Mucosal-associated invariant T (MAIT) cells are an evolutionarily conserved subset of innate-like T cells that localize preferentially to the gastrointestinal (GI) tract and recognize microbial vitamin metabolite antigens. However, the molecular and cellular mechanisms of protective MAIT cell functions and their regulation in intestinal immunity are not known. Our long-term goal is to understand the role and function of MAIT cells in intestinal immunity. Based on our Preliminary Studies, we hypothesize that MAIT cells play a protective role during intestinal infection with Salmonella typhimurium or Citrobacter rodentium. Using a newly established, traceable MAIT TCR retrogenic mouse model, we will test our central hypothesis in the following three specific aims:
in Aim 1, we will define the antigen-presenting cells systemically and in the intestinal tract that are critical for MAIT cell activation during infection.

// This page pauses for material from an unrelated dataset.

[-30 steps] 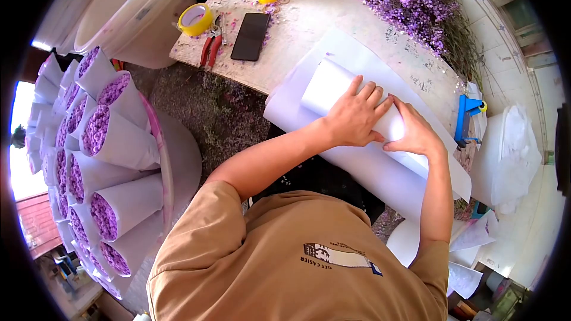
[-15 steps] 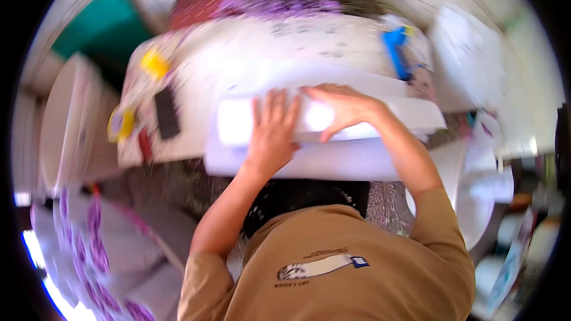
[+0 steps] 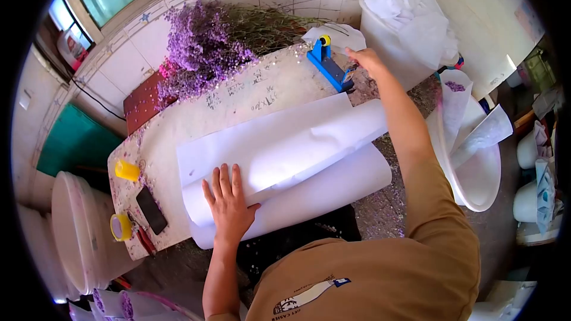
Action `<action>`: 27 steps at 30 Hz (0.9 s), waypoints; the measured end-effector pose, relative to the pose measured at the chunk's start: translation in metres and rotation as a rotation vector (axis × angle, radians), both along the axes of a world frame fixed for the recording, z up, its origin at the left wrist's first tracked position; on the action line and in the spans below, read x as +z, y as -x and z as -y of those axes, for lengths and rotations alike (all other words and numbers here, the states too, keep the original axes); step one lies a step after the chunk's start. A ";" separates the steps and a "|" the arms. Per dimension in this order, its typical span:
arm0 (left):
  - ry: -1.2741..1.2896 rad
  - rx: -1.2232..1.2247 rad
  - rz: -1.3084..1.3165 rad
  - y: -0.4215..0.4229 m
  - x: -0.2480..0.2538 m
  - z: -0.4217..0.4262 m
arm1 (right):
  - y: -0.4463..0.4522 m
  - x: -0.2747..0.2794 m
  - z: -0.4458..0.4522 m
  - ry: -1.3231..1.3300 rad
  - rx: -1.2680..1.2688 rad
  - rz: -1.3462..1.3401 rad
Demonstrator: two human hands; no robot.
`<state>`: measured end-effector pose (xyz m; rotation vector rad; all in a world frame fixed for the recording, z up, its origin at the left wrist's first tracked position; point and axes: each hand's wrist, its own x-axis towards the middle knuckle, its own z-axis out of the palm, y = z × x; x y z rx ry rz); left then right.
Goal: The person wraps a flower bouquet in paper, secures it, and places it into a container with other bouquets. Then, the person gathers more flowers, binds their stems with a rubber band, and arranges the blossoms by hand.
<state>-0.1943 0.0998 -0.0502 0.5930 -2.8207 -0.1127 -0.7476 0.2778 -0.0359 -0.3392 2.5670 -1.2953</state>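
Observation:
My left hand [image 3: 229,205] lies flat with fingers spread on a rolled sheet of white paper [image 3: 279,142], near its left end. The roll rests along the table's front edge, with more white paper [image 3: 309,193] curving down below it. At the back right, my right hand [image 3: 367,62] is beside a blue tape dispenser [image 3: 326,65] with a yellow roll in it. Its fingers are bent in by the dispenser's near end; what they hold, if anything, is too small to make out.
Purple dried flowers [image 3: 208,53] lie along the table's back. A phone [image 3: 151,210], yellow tape rolls [image 3: 121,227] and red-handled pliers [image 3: 144,241] are at the left. White bins [image 3: 74,226] stand left; a white tub [image 3: 476,193] with paper-wrapped flowers stands right.
My right hand has left the paper and moved to the tape dispenser at the back right. My left hand stays on the paper, now nearer its left end. The view has turned.

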 end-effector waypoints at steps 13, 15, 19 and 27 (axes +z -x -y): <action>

In Aim 2, we will determine the role of MAIT cells in early, innate and late, adaptive immunity during intestinal infection with S. typhimurium or C. rodentium.
In Aim 3, we will utilize targeted, antigen-mediated activation of MAIT cells to determine the therapeutic potential of MR1/MAIT cells to enhance protective intestinal immunity. Together, these studies will define the role of MAIT cells in intestinal infection and will lay the foundation to target these cells to enhance protective intestinal immune responses. Together, these studies are expected to significantly advance our understanding of MR1/MAIT cell biology.
Bacterial infections of the gastrointestinal tract are a leading cause of diarrhea worldwide, with Salmonella spp. and enteropathogenic and enterohemorrhagic E. coli (EPEC, EHEC) being among the most common causative bacterial agents. Greater understanding of the immune parameters associated with protection from intestinal infection is required to provide a solid foundation for the development of novel and improved protective or therapeutic strategies against these infections. Here, we propose to define the contribution of MR1-restricted Mucosal-Associated Invariant T (MAIT) cells, a T cell population that is very abundant in the human gastrointestinal tract, to protective immunity during intestinal infection. We have developed a novel tractable small animal model that overcomes previous difficulties to study MAIT cells in vivo, and propose to use this model to study the role of MAIT cells during infection with Salmonella typhimurium or Citrobacter rodentium, a mouse model for human EPEC and EHEC infection. These studies will improve our understanding of intestinal mucosal immunity and may result in novel and improved protective strategies.